Cancer cells develop in the oral cavity, pharynx, larynx, paranasal sinuses and nasal cavity, and salivary glands.
Some risk factors for head and neck cancer include:
Tobacco: Smoking and other tobacco products can significantly increase the risk of developing cancers in the head and neck. This includes marijuana use.
Alcohol: Frequent and heavy use of alcohol has been linked to the disease. The combined use of alcohol and tobacco further increases the risk.
Age: Chances of being diagnosed with head or neck cancer increase, being more common in those aged 40 and older.
Family history: Some inherited genetic syndromes can increase a person’s risk.
A weakened immune system can increase a person’s risk.
The Epstein Barr Virus and the Human Papilloma Virus are also risk factors for some types of head and neck cancer.
Poor oral hygiene and dental health may also increase one’s risk.
Gender: Both men and women can be diagnosed with head or neck cancer, but men have double the risk of developing this disease.
Poor Nutrition: Diets that don’t include enough vitamins A and B can raise a person’s risk.
Exposure: Certain workplace exposures, chemical or radioactive elements, particularly those that can be breathed in, put a person at greater risk, especially for nasal or paranasal sinus cavity cancer. Prolonged sun exposure to unprotected skin is also a risk factor.
Signs & Symptoms
They are different for each patient. It’s important to discuss any questions or concerns you may have with your physician.

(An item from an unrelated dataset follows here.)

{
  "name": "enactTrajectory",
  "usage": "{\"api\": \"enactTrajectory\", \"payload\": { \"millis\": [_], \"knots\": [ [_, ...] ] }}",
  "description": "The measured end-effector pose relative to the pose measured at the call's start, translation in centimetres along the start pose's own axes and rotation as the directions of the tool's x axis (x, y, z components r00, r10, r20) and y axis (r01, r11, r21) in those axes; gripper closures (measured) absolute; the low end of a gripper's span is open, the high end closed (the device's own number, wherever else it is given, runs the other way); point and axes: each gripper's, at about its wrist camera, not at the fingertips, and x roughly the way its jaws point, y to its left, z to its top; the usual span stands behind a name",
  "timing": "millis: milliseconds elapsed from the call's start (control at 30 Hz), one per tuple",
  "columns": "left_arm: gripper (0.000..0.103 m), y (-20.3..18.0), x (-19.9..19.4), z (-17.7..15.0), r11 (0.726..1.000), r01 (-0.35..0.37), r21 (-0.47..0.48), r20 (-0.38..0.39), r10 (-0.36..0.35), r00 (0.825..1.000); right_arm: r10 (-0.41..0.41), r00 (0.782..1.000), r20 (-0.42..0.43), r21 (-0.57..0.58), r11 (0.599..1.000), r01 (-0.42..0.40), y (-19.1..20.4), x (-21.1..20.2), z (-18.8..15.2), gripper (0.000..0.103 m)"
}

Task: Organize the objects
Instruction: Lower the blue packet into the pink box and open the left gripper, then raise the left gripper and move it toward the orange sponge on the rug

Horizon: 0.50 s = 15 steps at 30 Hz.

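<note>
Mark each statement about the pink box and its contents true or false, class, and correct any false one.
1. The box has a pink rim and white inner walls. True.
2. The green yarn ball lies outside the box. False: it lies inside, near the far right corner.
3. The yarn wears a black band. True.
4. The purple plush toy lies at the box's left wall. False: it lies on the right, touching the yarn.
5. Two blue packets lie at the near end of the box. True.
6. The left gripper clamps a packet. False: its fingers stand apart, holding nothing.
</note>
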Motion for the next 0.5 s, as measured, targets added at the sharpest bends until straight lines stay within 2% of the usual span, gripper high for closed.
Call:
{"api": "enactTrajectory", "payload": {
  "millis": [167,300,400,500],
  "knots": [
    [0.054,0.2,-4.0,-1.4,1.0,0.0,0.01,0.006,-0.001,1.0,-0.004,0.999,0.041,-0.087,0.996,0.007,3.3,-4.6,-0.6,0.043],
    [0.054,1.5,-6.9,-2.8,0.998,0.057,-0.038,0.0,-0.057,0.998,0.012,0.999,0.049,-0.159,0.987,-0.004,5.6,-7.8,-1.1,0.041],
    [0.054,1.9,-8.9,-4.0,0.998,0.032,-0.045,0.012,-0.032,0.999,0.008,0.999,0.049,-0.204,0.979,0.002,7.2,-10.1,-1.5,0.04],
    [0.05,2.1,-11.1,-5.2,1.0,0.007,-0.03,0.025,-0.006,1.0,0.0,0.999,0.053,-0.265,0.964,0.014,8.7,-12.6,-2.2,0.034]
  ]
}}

The most common symptoms are swelling and sores that don’t heal
Lumps or masses in the head and neck area(s). Some can cause pain, but not all do
Sore throat that doesn’t go away
Persistent red or white patches in the mouth
Voice changes or hoarseness
Painful chewing or swallowing
Jaw pain, or pain when moving the tongue
Unusual blood in the saliva or mucus that drains into the mouth.
Ear pain or ear infections
Loose teeth or dentures that don’t fit any longer
Screening & Diagnostic Testing
A complete physical exam and medical history should be made. The exam will check for any unusual physical signs. A complete medical history is also important to fully understand a person’s health habits, family history, previous illnesses, and past exposure.
Having your dentist perform regular dental checkups is also a very important screening for head and neck cancer.
Additional testing may include:
Indirect pharyngoscopy and laryngoscopy
Direct (flexible) pharyngoscopy and laryngoscopy
Panendoscopy (includes laryngoscopy, esophagoscopy, and (at times) bronchoscopy
Imaging: X-Ray, CT, MRI, PET-CT
Blood tests (not used to diagnose cancer, but to diagnose overall health, or to determine if cancer has spread to the liver or bones.)